-- TASK INSTRUCTIONS --
Count up the lines of the data below that contain the string "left", then give only the total.
##############################
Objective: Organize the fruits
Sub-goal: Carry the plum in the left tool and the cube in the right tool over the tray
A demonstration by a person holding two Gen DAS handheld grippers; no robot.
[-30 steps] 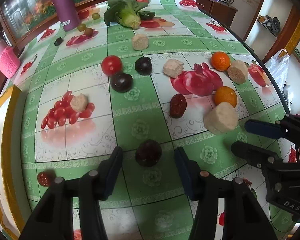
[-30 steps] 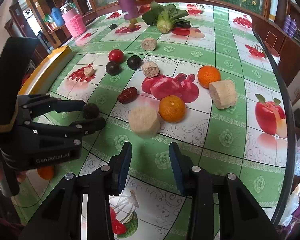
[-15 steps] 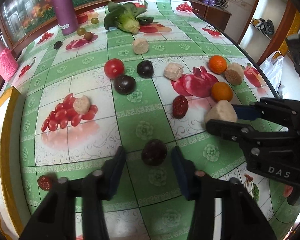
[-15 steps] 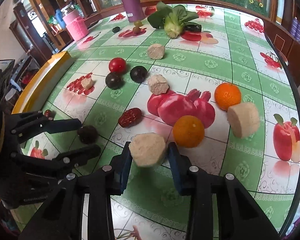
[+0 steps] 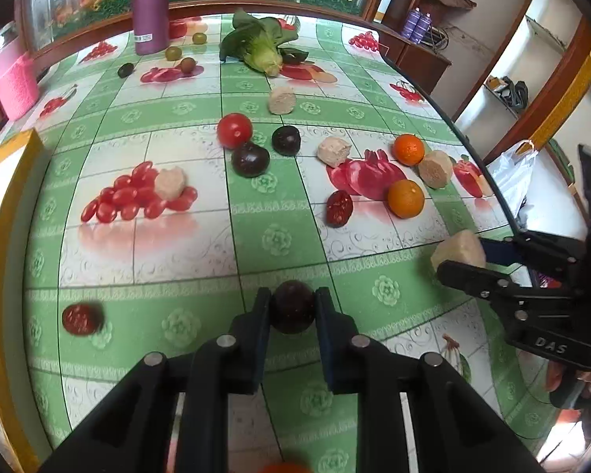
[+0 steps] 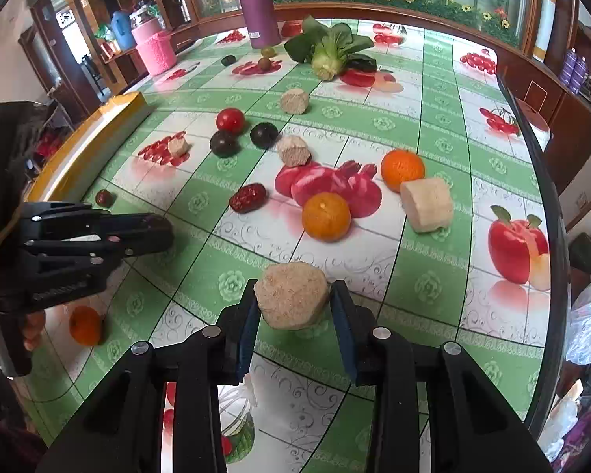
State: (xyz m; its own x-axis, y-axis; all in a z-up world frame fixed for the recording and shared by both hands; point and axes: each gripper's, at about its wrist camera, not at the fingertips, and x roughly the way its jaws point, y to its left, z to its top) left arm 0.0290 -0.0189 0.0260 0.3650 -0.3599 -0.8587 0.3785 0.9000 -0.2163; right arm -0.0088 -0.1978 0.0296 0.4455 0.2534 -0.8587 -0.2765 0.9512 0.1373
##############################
-- WRITTEN ANSWER --
2